Project Lead, Document Control, eDMS
Today, Lonza is a global leader in life sciences operating across three continents. While we work in science, there’s no magic formula to how we do it. Our greatest scientific solution is talented people working together, devising ideas that help businesses to help people. In exchange, we let our people own their careers. Their ideas, big and small, genuinely improve the world. And that’s the kind of work we want to be part of.
Lonza Cell and Gene Therapy facility, located in Houston Texas, is the largest in the world and our facility is growing. We are seeking to add top talent to our Quality Assurance Document Control team. The Project Lead Document Control, eDMS will lead the Electronic Document Management System(eDMS) Document Control team and serve as representative on site project teams in order to cross functionally communicate customer and quality requirements.
- Lead the document change request process of all controlled documents for all functional areas.
- Serve as the master work planner for the eDMS team. Communicate and track upcoming project deliverables and timelines.
- Perform final formatting edits of controlled documents to ensure compliance with local/global templates and initiate/manage subsequent workflows in Documentum.

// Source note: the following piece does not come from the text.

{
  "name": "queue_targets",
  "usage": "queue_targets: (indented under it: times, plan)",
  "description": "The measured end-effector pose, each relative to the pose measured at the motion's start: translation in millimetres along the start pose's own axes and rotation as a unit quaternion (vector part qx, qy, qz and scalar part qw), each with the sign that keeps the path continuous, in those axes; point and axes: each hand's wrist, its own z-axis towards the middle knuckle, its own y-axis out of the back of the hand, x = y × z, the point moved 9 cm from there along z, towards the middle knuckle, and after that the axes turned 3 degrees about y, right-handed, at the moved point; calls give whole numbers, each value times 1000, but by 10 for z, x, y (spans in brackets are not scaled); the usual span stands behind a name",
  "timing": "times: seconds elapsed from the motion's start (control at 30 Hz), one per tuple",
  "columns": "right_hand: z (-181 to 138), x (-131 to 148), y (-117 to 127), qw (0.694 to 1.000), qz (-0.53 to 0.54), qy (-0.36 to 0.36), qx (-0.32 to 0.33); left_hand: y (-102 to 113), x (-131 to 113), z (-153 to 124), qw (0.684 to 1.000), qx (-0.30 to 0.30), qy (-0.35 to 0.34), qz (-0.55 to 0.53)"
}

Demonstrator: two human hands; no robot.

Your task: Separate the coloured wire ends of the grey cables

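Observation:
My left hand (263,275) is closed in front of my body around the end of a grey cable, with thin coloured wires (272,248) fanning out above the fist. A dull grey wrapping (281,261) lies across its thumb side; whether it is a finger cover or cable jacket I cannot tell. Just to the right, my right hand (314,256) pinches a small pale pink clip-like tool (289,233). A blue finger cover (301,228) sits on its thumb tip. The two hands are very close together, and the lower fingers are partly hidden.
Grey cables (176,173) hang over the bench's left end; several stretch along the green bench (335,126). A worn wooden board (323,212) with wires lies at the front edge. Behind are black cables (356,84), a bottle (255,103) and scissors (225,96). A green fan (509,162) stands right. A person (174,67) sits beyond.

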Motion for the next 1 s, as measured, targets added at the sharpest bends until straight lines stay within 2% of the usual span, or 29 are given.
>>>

- Assist in the development and use of document templates.
- Serve as SME of Documentum in the role of QM1 system administrator.
- Perform eDMS troubleshooting/configuration improvement tasks for the site.

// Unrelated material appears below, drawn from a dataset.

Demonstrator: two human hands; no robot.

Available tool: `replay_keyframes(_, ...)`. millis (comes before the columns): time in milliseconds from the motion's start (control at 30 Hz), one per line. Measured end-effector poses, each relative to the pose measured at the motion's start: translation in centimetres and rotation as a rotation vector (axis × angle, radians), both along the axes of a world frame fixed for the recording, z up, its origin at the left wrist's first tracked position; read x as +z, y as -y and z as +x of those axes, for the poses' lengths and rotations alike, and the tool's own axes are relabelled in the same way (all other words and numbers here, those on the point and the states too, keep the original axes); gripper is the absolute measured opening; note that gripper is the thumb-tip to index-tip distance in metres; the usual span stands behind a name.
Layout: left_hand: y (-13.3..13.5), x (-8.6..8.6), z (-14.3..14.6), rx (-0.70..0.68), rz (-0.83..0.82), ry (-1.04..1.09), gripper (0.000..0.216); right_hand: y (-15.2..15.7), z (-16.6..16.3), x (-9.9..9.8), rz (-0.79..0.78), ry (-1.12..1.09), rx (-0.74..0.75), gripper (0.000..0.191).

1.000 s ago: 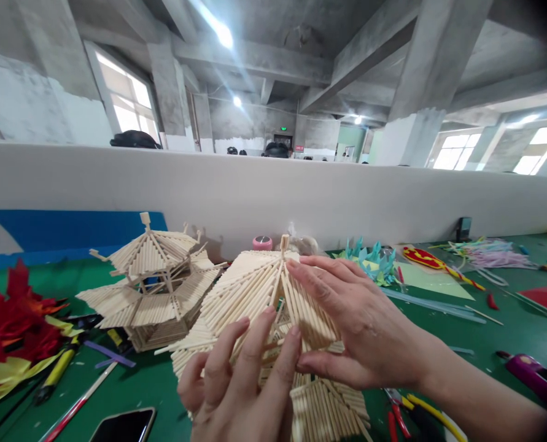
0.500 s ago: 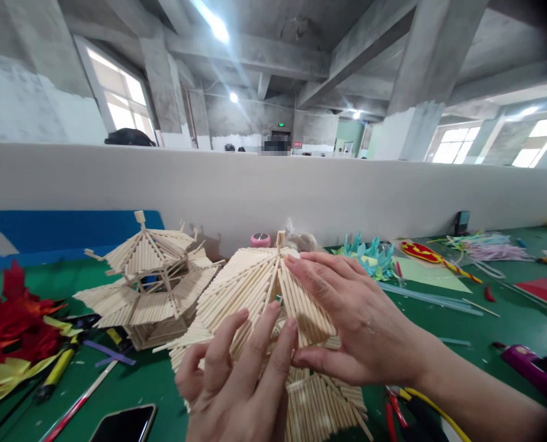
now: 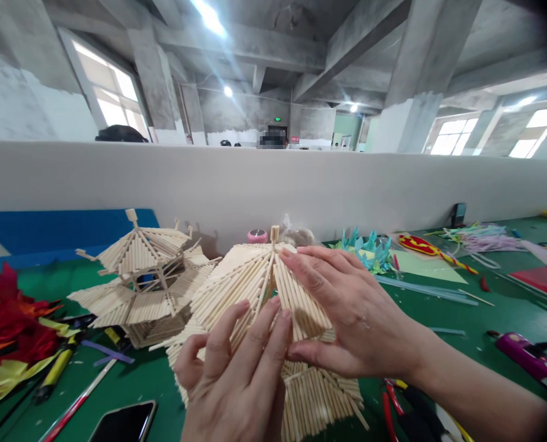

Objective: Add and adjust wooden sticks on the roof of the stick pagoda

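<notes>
A pavilion model of thin pale wooden sticks (image 3: 229,285) stands right in front of me, its sloping roof panels meeting at a small post (image 3: 274,234). My right hand (image 3: 351,307) grips a roof panel (image 3: 301,298) on the right side, fingers over its upper face and thumb at its lower edge. From the front, my left hand (image 3: 240,374) rests its spread, bent fingertips against the roof; its thumb is hidden. A gap shows between two panels near the left fingertips. Below, a lower stick roof (image 3: 317,402) juts out toward me.
A similar two-tiered stick pavilion (image 3: 148,276) stands at left. Around lie red paper flowers (image 3: 13,331), a phone (image 3: 123,422), red-handled pliers (image 3: 391,405), a purple tool (image 3: 531,359), a teal paper piece (image 3: 369,248) and glue sticks (image 3: 427,290). A white partition (image 3: 273,184) closes the back.
The view has shifted slightly, so everything sits a little further left and higher. Both hands keep nearly the same hold on the pavilion model, and the roof panel looks unmoved.
</notes>
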State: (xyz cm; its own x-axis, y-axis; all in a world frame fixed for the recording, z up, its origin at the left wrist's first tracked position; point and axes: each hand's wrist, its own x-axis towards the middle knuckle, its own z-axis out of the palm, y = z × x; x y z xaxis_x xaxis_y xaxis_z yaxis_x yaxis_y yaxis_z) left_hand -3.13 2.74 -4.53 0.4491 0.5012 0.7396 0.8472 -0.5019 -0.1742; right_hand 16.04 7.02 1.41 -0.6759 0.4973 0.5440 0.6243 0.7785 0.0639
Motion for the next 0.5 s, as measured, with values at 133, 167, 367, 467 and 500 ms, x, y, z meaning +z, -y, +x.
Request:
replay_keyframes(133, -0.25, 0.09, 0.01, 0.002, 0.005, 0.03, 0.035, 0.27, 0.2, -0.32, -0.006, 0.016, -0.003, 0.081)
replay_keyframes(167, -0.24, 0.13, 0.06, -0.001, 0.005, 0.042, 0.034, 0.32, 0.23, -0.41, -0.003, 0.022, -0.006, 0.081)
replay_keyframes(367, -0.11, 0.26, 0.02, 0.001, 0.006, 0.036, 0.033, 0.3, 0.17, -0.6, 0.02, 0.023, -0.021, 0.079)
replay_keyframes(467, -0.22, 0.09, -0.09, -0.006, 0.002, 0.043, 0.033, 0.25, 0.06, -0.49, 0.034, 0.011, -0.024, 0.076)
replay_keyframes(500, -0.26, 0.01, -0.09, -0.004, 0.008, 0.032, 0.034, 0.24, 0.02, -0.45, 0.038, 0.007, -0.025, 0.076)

- Train and assist other employees with Microsoft Office and eDMS use.
- Own and approve eDMS team related quality records such as: Deviations, CAPAs, Change Controls, etc.
- Manage and track Key Performance Indicator (KPI) quality metrics for the eDMS team.
- Continually evaluate opportunities for improvement to increase efficiency while ensuring compliance to applicable regulatory requirements and standards.
- Author/revise relevant procedures as needed. Develop and deliver training regarding departmental process and system changes.
- Cross-train and support all other areas of Document Control including controlled document/logbook issuing process, record archival management, and any other process and procedure related to document control.
- Support customer audits and inspections.
- Perform other duties as assigned.
- Bachelor’s degree plus senior experience within biotechnology industry
- Experience with cGMP and regulations (US, EU and others), Project Management Skills, Problem Solving Tools, Lean/Six Sigma methodologies, Technical Writing, TrackWise, Learning Management Systems (LMS), Document Management Systems (DMS), SAP.
- Advanced computer software skills including, Microsoft Office. Proficient in the use of spreadsheets, databases, presentation, and word processing software.
- Filing, organization, record keeping and planning skills; ability to manage multiple projects concurrently; time management skills.
- Written and oral communication skills, listening skills, independent and self-directed, team-oriented.
- Ability to interact effectively with staff members from multiple levels and departments.
- Self-motivated, works well independently and as a team player.
- Must have strong organizational skills and be able to manage and prioritize multiple projects or assignments at one time
Every day, Lonza’s products and services have a positive impact on millions of people. For us, this is not only a great privilege, but also a great responsibility. How we achieve our business results is just as important as the achievements themselves. At Lonza, we respect and protect our people and our environment. Any success we achieve is no success at all if not achieved ethically.
People come to Lonza for the challenge and creativity of solving complex problems and developing new ideas in life sciences. In return, we offer the satisfaction that comes with improving lives all around the world. The satisfaction that comes with making a meaningful difference.
Lonza is an equal opportunity employer. All qualified applicants will receive consideration for employment without regard to race, religion, color, national origin, sex, sexual orientation, gender identity, age, status as a qualified individual with disability, protected veteran status, or any other characteristic protected by law.